▸ Problem statement:
Only a number is expected: the count of lines in the listing where "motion" occurs.

▸ Data:
= Beginning of Section =

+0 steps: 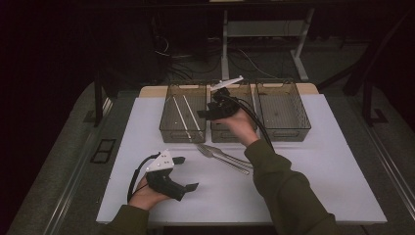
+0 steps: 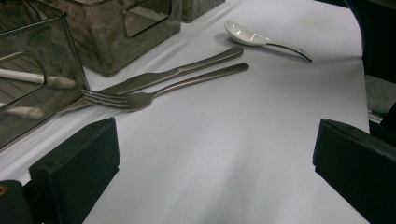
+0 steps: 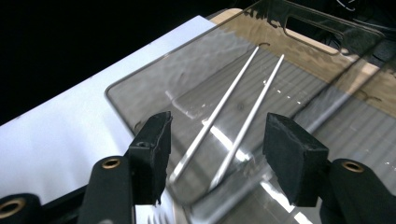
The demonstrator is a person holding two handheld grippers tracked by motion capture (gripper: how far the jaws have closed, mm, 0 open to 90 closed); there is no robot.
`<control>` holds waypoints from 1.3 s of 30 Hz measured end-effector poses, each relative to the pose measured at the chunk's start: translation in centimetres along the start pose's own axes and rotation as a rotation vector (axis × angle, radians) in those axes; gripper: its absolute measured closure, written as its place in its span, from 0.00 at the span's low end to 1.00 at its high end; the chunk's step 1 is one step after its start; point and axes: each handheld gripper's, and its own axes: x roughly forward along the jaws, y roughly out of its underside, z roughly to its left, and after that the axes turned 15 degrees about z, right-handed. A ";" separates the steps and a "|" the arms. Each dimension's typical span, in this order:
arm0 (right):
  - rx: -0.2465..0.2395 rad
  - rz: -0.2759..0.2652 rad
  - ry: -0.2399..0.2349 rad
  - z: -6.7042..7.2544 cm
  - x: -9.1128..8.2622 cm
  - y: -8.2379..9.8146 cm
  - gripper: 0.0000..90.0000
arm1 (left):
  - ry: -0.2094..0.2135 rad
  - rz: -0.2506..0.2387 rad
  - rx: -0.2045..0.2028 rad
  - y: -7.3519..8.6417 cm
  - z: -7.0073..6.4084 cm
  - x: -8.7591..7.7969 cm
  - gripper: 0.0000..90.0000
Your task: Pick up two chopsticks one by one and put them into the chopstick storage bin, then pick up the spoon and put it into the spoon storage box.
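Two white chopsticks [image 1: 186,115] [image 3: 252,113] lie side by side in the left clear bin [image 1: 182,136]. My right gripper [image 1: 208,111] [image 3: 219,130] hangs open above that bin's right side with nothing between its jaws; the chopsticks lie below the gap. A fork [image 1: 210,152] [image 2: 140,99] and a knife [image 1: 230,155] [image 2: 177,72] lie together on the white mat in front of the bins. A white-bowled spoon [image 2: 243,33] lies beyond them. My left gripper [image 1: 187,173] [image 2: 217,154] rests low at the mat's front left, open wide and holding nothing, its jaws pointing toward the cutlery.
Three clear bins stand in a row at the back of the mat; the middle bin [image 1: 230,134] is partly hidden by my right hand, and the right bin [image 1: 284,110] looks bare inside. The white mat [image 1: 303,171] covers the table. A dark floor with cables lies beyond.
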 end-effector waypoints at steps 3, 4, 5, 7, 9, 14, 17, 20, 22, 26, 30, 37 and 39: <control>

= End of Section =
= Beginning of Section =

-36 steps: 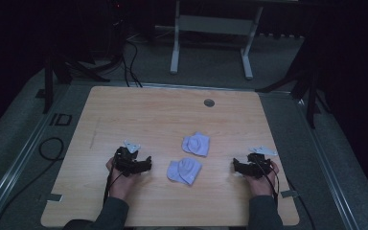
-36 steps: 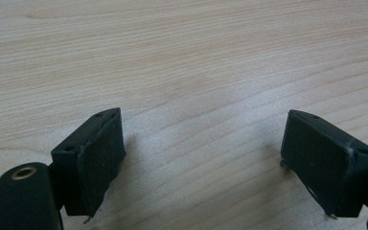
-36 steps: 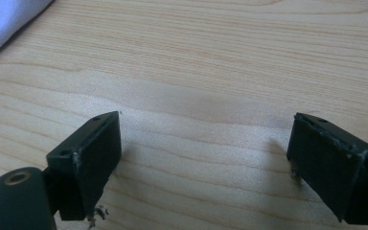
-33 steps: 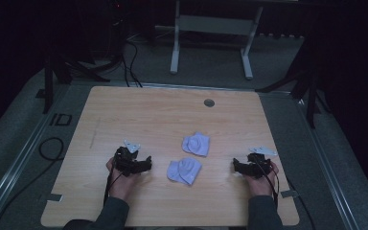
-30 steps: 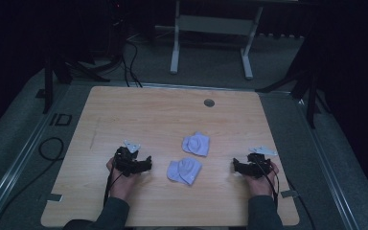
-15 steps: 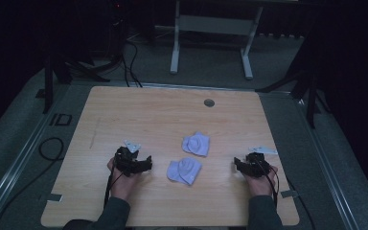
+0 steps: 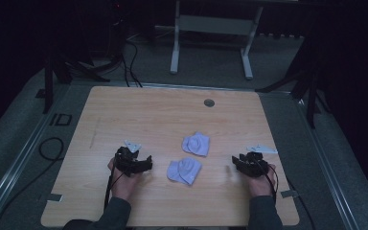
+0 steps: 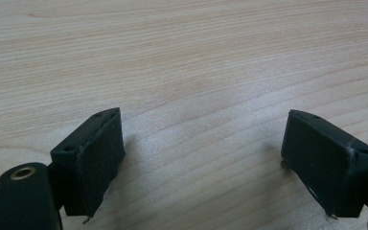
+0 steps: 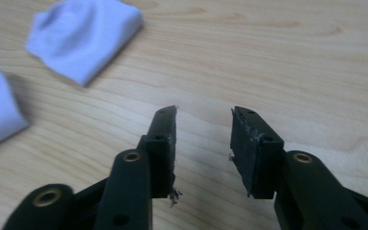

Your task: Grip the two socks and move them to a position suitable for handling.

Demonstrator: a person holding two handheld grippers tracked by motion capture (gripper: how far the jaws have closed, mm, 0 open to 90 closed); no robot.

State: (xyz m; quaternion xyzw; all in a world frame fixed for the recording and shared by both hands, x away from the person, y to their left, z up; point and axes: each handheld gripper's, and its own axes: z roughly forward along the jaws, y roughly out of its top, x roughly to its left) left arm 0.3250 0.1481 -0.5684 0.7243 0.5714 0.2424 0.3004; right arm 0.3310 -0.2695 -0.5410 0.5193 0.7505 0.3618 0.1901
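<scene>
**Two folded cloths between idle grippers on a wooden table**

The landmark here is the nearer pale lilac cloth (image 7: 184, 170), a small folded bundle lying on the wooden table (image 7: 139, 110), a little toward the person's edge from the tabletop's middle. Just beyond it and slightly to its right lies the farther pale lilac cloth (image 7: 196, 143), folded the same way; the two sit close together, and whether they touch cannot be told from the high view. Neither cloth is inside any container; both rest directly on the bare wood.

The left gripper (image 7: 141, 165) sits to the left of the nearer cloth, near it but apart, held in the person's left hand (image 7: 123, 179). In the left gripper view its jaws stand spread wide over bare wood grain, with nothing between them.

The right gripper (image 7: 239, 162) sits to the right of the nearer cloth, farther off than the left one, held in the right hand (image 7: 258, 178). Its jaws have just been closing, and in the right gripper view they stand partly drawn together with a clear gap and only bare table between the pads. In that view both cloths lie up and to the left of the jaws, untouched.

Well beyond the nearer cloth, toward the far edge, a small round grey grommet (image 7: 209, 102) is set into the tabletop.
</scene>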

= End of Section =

▸ Reply to the exercise:
2